The world polio eradication programme was first conceived and implemented by Rotary International.

Subsequently, Bill and Melinda Gates Foundation, UNESCO and Government Agencies got on the bandwagon.

Thanks for your help
 
  • owlman5

    Senior Member
    English-US
    I don't think it sounds bad in this sentence. It's just another way to say that other agencies followed the example set by Rotary International. It's a good thing that other organizations also want to eradicate diseases like polio.
     

    Andygc

    Senior Member
    British English
    I can't agree. That puts a negative spin on the contribution of other agencies (It also contains some historical inaccuracies, but that's not a language topic). The original Polio Plus campaign of 1985 needed the Gates Foundation to maintain its momentum. The Gateses didn't so much jump on the bandwagon as give it a mighty big push (to the tune of 355 million USD in 2009 and now up to 35 million USD per year up to 2018, matching Rotary's own polio fund-raising 2:1).

    Jumping on a bandwagon seems to me to mean that somebody got on board to share in the glory of something that was already on its way to success. That is clearly a wholly inappropriate meaning here.
     

    goldencypress

    Senior Member
    India - Malayalam
    I can't agree. That puts a negative spin on the contribution of other agencies (It also contains some historical inaccuracies, but that's not a language topic). The original Polio Plus campaign of 1985 needed the Gates Foundation to maintain its momentum. The Gateses didn't so much jump on the bandwagon as give it a mighty big push (to the tune of 355 million USD in 2009 and now up to 35 million USD per year up to 2018, matching Rotary's own polio fund-raising 2:1).

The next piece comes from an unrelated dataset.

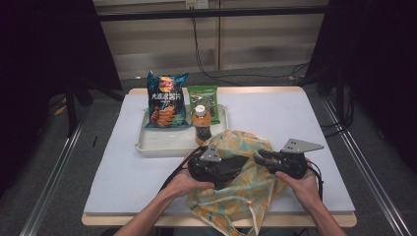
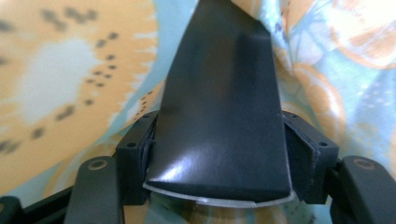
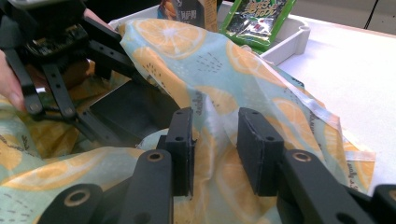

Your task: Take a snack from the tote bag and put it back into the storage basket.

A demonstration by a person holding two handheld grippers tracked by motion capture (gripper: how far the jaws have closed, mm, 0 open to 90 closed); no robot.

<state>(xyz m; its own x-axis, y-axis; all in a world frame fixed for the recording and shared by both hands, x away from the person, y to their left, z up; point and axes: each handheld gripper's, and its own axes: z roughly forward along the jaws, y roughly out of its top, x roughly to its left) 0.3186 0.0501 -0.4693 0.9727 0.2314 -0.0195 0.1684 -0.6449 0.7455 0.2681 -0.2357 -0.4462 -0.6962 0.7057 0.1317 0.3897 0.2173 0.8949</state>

    Jumping on a bandwagon seems to me to mean that somebody got on board to share in the glory of something that was already on its way to success. That is clearly a wholly inappropriate meaning here.
    Thank you, Andygc
     

    Parla

    Member Emeritus
    English - US
    I agree with Andy. In my opinion, whoever wrote the sentence quoted in post #1 (the source wasn't given) used that "bandwagon" phrase inappropriately.*

    *The absence of the definite article before the foundation name and the "G" and "A" capitalization also suggest lack of familiarity with English usage on the part of the writer.
     

    goldencypress

    Senior Member
    India - Malayalam
    I agree with Andy. In my opinion, whoever wrote the sentence quoted in post #1 (the source wasn't given) used that "bandwagon" phrase inappropriately.*

    *The absence of the definite article before the foundation name and the "G" and "A" capitalization also suggest lack of familiarity with English usage on the part of the writer.
    Thank you, Parla. I wrote the sentence myself. Thank you also for pointing out other errors in my writing.